[Task to complete] Below are entries. Pull out all lines containing "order".
*** Opening Data records ***
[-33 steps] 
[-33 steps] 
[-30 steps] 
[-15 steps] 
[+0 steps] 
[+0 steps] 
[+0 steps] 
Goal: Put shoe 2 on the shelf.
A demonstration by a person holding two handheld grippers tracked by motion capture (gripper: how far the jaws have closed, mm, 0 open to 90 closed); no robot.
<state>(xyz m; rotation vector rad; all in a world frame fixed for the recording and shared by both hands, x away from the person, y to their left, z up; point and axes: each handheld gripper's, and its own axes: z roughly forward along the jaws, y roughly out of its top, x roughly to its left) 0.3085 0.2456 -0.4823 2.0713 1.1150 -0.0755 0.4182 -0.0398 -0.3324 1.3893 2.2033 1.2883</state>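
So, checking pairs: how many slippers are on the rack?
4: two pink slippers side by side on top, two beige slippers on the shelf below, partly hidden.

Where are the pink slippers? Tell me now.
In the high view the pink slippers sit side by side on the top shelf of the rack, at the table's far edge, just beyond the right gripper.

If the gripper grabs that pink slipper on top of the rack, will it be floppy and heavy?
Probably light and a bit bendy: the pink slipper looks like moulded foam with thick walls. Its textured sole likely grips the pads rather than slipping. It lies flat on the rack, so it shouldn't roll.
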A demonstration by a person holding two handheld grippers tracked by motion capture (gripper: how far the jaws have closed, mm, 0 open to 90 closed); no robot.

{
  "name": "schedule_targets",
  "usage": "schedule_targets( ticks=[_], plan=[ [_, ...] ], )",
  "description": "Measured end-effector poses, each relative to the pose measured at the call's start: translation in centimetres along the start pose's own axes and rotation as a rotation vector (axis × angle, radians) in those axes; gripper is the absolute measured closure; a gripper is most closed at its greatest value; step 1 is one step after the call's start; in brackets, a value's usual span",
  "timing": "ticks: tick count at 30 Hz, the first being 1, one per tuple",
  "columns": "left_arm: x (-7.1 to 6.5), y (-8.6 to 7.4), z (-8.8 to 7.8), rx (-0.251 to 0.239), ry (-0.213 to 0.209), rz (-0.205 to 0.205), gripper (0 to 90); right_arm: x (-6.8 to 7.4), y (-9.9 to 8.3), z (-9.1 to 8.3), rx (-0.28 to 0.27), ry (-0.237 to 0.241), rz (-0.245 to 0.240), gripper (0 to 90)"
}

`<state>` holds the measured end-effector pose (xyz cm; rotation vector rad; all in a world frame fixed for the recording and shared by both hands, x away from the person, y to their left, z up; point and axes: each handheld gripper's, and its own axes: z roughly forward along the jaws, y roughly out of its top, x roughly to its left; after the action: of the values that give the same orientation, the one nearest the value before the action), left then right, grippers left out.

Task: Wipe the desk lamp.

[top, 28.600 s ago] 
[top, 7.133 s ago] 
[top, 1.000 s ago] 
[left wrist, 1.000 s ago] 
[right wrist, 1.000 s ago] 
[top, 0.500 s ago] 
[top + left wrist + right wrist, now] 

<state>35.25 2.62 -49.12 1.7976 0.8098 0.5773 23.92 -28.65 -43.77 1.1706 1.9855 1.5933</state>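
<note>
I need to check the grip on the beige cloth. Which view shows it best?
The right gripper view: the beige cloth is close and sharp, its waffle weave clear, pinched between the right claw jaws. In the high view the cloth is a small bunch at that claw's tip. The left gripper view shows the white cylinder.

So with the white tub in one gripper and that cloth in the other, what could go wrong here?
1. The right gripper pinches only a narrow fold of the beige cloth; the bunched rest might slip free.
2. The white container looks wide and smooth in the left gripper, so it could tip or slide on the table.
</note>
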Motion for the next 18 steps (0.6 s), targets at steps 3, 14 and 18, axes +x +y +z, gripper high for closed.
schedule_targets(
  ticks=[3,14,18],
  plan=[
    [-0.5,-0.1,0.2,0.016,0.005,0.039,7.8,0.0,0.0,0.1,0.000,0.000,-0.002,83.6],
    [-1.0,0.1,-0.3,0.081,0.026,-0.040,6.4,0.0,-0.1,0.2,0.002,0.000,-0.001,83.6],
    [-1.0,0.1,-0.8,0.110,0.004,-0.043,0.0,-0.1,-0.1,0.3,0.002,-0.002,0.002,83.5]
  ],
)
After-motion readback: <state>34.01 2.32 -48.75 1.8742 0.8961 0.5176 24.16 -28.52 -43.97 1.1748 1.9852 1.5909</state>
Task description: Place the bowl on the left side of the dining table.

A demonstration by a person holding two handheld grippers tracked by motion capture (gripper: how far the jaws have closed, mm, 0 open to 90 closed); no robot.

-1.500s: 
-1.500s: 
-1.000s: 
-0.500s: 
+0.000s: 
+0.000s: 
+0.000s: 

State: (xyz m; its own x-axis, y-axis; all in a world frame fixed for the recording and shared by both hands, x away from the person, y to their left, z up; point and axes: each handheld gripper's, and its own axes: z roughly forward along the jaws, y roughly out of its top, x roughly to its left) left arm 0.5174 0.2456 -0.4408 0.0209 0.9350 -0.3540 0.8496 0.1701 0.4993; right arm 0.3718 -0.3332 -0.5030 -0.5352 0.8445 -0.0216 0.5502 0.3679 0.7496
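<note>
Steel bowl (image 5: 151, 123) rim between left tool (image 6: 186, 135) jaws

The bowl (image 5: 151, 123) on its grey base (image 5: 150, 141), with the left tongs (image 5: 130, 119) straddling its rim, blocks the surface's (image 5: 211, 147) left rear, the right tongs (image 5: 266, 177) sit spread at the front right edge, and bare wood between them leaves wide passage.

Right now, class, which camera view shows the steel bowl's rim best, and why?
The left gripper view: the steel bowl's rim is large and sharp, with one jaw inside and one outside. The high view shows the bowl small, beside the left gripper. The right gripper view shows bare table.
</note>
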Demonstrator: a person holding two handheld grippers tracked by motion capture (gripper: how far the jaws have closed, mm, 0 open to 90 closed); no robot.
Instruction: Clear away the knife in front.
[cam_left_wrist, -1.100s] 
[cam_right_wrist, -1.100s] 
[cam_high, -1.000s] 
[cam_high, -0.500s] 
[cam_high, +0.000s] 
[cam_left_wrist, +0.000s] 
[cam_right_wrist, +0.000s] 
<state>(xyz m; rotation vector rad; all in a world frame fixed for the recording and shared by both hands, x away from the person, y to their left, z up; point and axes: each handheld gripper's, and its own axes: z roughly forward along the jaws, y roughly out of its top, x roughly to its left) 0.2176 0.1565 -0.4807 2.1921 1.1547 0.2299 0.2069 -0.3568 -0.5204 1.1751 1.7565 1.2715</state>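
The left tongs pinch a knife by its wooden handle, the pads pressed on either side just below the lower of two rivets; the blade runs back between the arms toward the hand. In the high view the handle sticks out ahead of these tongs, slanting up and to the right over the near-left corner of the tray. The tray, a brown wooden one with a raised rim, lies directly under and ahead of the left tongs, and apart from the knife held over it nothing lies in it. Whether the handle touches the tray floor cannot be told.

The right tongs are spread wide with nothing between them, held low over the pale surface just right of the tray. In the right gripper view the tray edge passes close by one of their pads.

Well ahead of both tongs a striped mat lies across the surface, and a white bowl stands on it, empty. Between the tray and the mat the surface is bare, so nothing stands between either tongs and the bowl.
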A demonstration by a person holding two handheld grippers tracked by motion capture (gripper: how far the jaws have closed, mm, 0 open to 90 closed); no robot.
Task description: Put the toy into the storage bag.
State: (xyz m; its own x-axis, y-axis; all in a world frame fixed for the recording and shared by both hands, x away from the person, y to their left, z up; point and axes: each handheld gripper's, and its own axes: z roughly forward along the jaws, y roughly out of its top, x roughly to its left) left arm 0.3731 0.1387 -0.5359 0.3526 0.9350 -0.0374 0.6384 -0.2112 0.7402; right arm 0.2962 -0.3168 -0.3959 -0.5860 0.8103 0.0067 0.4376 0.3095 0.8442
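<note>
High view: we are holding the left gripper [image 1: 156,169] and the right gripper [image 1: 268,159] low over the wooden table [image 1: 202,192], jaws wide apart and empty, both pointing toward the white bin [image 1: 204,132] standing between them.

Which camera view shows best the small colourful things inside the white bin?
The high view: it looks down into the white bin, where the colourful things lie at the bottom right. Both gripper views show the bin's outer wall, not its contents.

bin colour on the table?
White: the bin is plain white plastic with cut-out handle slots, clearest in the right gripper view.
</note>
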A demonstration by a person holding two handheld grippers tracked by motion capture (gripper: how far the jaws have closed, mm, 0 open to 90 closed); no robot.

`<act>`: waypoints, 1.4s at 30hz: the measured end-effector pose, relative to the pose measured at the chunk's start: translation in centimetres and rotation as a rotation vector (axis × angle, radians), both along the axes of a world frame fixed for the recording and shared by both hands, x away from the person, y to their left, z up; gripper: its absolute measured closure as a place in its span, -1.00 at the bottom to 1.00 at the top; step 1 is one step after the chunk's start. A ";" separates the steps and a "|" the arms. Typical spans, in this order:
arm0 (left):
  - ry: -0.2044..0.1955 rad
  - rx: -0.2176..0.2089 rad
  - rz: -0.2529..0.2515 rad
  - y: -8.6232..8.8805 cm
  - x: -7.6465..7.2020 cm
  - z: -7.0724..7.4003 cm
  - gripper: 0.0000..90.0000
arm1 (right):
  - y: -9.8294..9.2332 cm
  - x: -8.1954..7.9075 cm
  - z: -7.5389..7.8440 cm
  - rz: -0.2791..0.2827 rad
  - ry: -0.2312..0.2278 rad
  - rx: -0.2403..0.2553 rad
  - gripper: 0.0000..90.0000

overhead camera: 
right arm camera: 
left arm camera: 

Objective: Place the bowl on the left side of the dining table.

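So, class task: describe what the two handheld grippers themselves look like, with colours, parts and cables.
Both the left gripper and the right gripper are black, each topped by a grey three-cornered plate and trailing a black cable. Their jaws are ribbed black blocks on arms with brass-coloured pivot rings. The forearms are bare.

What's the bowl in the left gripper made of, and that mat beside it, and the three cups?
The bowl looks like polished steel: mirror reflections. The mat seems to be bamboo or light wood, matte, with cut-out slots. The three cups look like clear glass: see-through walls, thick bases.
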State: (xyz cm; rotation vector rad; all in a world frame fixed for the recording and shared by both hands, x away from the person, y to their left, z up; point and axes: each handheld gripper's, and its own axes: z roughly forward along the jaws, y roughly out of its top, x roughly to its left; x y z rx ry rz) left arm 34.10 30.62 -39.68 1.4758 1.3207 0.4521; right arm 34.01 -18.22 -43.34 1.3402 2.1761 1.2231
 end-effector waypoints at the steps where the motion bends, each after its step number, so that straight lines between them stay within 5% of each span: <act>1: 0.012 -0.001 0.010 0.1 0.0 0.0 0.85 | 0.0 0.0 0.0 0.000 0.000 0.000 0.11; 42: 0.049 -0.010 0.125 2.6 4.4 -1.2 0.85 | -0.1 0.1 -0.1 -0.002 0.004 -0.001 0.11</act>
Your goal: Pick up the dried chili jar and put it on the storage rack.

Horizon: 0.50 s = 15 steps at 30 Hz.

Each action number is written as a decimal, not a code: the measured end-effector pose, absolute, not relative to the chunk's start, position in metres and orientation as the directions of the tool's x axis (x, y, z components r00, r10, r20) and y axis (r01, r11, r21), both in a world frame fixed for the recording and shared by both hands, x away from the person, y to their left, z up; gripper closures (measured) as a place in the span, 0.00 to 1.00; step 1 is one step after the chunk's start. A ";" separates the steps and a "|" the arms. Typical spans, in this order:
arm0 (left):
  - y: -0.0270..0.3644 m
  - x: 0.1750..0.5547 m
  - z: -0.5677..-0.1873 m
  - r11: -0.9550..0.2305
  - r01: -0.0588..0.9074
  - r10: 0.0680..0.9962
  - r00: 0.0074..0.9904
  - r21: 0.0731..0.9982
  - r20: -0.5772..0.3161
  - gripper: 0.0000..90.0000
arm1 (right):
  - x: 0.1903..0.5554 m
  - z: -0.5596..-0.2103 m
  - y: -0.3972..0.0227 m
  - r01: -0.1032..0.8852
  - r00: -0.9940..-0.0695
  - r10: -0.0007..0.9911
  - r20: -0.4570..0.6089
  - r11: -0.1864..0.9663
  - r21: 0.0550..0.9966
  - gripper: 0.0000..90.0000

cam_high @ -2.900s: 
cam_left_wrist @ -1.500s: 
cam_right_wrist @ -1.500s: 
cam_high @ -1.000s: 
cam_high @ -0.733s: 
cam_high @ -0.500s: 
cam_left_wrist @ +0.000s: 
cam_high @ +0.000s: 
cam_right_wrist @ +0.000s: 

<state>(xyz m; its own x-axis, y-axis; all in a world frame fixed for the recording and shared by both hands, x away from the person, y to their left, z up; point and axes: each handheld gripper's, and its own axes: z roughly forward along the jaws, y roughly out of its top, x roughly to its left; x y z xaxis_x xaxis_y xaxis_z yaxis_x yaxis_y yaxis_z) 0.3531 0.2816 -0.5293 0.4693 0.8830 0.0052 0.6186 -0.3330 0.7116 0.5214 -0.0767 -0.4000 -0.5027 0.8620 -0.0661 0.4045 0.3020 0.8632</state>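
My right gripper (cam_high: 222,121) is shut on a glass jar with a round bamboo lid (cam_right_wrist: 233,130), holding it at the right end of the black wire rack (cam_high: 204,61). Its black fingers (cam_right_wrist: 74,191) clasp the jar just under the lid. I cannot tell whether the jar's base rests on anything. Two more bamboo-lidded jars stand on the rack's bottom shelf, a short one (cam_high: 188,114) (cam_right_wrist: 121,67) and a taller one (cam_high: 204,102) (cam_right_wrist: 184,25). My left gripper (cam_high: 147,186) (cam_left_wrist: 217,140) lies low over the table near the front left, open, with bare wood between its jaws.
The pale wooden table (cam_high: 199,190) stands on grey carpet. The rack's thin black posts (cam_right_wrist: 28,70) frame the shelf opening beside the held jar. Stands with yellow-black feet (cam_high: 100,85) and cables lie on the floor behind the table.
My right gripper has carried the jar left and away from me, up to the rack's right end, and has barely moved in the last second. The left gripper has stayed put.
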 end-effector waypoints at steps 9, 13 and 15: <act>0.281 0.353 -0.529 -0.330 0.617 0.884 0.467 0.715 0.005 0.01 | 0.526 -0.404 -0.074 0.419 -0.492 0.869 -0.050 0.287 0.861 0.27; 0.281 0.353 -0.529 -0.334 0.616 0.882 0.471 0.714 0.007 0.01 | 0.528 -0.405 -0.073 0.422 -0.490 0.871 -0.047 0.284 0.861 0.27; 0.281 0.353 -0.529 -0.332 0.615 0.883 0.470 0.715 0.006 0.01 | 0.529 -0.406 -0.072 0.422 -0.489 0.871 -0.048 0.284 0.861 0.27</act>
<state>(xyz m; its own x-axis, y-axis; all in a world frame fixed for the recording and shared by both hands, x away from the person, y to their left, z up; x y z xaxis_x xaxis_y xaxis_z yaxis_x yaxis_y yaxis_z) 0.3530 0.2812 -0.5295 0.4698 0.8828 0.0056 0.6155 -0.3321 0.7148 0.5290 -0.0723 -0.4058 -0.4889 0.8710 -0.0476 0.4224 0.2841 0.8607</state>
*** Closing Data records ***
[Solved exercise]
`<act>`: waypoints, 1.4s at 30hz: the measured end-effector pose, relative to the pose measured at the chunk's start: translation in centimetres and rotation as a rotation vector (axis × angle, radians), both along the axes of a world frame fixed for the recording and shared by both hands, x away from the person, y to their left, z up; gripper: its absolute measured closure as a place in its span, -1.00 at the bottom to 1.00 at the top; step 1 is one step after the chunk's start. A ";" separates the steps and a "|" the arms. Typical spans, in this order:
Each action number is written as a decimal, not a code: the measured end-effector pose, absolute, not relative to the chunk's start, position in metres and orientation as the directions of the tool's x axis (x, y, z components r00, r10, r20) and y axis (r01, r11, r21), both in a world frame fixed for the recording and shared by both hands, x away from the person, y to their left, z up; gripper closures (measured) as a place in the span, 0.00 to 1.00; step 1 is one step after the chunk's start. A ";" separates the steps and a "|" the arms. Typical spans, in this order:

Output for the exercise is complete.